Sebagai contoh konkret, kasus kekerasan terhadap seorang mahasiswa di Universitas Sriwijaya bisa menjadi viral setelah seseorang memposting video kejadian di media sosial. Masyarakat kemudian membanjiri platform seperti Twitter dan Instagram dengan tagar seperti #JusticeForLuthfi atau #StopAbuseInEducation, yang akhirnya mendapatkan perhatian dari organisasi-organisasi kemanusiaan dan tokoh publik yang ikut menyuarakan keadilan. Akibat tekanan publik yang besar, pihak universitas dan pihak berwenang kemudian merasa terpaksa untuk bertindak lebih cepat dan lebih transparan dalam menangani kasus tersebut, yang kemungkinan besar akan berdampak pada keputusan yang lebih adil meskipun Lady memiliki status sosial yang lebih tinggi.
Dalam konteks perkembangan teknologi saat ini, dominasi yang semula dimiliki oleh pihak Lady tidak lagi dapat berfungsi sebagaimana mestinya. Dulu, dalam sistem stratifikasi sosial yang lebih tertutup, pihak dengan status sosial yang lebih tinggi cenderung memiliki pengaruh besar untuk menentukan jalannya sebuah perkara, sementara pihak dengan status sosial lebih rendah seringkali kesulitan untuk mendapat keadilan. Namun, dengan media sosial yang memberikan suara kepada siapa saja, bahkan yang berasal dari kelas sosial rendah, pengaruh status sosial menjadi lebih terbatas. Hal ini menunjukkan perubahan besar dalam dinamika sosial saat ini, di mana determinasi kelas sosial tidak berlaku seperti di masa lalu, sebelum kemajuan teknologi memberikan dampak besar terhadap cara masyarakat berinteraksi dan memperjuangkan keadilan (Pattinasarany, 2016).
Akhirnya, solidaritas antar individu atau kelompok juga berperan penting dalam memperburuk ketegangan ini. Dalam sistem stratifikasi sosial, setiap individu atau kelompok sering kali memiliki kesadaran akan kedudukan mereka masing-masing dalam masyarakat. Dalam kasus ini, Lady, yang merasa berada pada posisi yang lebih tinggi, mendapat dukungan dari keluarganya, khususnya ibunya, yang berusaha menyelesaikan masalahnya dengan cara mereka sendiri. Solidaritas ini, yang lebih bersifat kelompok, memberi mereka kekuatan untuk menekan pihak lain, yaitu Luthfi. Sebaliknya, Luthfi, yang tidak memiliki solidaritas kelompok yang kuat, merasa terpojok dan tidak memiliki ruang untuk menyuarakan ketidaksetujuannya secara adil. Ketidakseimbangan solidaritas ini, berdasarkan kesadaran akan kedudukan sosial masing-masing, berkontribusi pada eskalasi konflik yang berujung pada kekerasan.

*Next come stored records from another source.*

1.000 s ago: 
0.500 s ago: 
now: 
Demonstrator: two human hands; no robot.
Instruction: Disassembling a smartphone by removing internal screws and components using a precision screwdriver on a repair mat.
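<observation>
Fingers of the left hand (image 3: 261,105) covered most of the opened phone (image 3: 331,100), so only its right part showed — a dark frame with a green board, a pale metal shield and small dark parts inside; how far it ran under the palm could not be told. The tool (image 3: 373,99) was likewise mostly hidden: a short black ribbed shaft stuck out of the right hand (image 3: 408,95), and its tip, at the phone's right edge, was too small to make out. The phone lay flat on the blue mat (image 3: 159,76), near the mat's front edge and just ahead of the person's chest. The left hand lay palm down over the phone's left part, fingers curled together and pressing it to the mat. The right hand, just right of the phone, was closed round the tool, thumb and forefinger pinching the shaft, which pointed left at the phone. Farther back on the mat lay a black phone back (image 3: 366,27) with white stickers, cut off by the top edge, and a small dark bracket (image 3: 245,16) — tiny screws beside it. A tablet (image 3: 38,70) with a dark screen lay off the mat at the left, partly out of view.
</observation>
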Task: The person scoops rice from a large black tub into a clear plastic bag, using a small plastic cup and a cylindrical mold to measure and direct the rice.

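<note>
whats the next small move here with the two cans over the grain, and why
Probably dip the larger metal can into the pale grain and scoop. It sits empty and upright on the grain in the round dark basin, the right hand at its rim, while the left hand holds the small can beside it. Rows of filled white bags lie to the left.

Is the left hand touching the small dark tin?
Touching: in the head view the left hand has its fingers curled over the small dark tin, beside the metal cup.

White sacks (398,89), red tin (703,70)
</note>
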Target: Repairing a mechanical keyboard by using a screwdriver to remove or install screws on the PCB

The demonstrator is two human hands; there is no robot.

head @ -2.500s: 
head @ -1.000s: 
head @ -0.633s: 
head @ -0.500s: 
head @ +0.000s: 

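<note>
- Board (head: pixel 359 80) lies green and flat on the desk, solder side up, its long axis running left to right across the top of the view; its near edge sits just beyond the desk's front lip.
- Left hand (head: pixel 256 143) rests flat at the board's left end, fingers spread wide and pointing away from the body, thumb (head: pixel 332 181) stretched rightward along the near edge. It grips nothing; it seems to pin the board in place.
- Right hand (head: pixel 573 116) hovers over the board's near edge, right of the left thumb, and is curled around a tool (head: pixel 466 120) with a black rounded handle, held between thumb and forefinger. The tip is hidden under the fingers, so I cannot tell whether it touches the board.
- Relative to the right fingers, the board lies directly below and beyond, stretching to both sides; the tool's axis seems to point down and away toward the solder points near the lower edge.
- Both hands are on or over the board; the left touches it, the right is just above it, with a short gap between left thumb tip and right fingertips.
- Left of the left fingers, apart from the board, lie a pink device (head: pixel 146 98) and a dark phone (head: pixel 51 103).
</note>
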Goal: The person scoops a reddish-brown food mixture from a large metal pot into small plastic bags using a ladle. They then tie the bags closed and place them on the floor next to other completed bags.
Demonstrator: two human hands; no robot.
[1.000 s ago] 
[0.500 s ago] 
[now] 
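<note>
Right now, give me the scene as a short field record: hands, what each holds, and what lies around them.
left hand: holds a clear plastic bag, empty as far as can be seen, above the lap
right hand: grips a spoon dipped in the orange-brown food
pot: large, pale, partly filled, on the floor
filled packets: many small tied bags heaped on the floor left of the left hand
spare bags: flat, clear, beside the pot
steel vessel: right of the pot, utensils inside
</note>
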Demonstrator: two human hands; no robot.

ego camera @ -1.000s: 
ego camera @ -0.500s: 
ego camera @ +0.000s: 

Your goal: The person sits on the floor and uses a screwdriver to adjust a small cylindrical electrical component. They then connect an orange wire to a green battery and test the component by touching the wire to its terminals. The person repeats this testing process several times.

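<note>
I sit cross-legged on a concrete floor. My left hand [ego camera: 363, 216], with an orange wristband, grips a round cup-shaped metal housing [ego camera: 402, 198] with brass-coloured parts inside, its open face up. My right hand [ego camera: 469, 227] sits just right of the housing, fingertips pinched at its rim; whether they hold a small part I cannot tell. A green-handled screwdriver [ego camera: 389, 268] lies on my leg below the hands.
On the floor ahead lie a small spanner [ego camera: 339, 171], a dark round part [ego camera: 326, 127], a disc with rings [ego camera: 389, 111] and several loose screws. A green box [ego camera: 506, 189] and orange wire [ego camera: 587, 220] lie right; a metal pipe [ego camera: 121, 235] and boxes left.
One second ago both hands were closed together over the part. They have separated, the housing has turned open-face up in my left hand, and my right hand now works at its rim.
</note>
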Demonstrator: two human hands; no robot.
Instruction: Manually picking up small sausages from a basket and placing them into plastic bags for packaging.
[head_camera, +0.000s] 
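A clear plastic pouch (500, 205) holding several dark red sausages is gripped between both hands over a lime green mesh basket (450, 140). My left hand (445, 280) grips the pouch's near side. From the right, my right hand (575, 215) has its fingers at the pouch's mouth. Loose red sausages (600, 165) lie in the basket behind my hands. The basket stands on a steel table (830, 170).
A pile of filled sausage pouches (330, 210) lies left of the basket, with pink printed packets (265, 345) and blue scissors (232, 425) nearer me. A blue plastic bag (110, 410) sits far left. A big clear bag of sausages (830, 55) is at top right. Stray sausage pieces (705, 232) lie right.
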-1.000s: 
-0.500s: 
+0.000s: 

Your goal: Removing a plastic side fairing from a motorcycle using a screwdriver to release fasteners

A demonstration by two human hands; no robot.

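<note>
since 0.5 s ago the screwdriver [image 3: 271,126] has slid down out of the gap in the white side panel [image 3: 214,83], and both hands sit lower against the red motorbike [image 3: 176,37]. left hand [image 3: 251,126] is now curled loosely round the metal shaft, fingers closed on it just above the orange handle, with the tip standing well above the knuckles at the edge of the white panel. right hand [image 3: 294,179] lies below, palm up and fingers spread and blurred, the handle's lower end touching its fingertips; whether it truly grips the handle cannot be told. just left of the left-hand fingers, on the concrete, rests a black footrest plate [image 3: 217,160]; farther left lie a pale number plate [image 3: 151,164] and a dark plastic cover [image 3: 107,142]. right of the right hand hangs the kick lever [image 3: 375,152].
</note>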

Dengan demikian, kejadian ini menggambarkan betapa teknologi telah mengubah struktur kekuasaan dalam masyarakat, yang sebelumnya sangat dipengaruhi oleh status sosial dan kelas. Kini, meskipun Lady memiliki status sosial yang lebih tinggi, viralitas kasus ini di media sosial membukakan peluang bagi Luthfi untuk mendapatkan perhatian publik dan keadilan, yang mungkin sulit diperolehnya jika tidak ada perkembangan teknologi yang mendukung penyebaran informasi secara cepat.
Â
DAFTAR PUSTAKA
Maunah, B. (2015). Stratifikasi sosial dan perjuangan kelas dalam perspektif sosiologi pendidikan. Ta'allum: Jurnal Pendidikan Islam, 3(1), 19-38.
Aji, R. H. S. (2015). Stratifikasi sosial dan kesadaran kelas.
Susanto, E. H. (2017). Media sosial sebagai pendukung jaringan komunikasi politik. Jurnal Aspikom, 3(3), 379-398.
Pattinasarany, I. R. I. (2016). Stratifikasi dan mobilitas Sosial. Yayasan Pustaka Obor Indonesia.
Armansyah, A., Noviarani, D., & Rusyiana, R. (2024). Implementasi Sistem Pendidikan Dalam Mengatasi Ketidaksetaraan: Pengaruh Terhadap Stratifikasi Sosial. Innovative: Journal Of Social Science Research, 4(3), 17235-17243.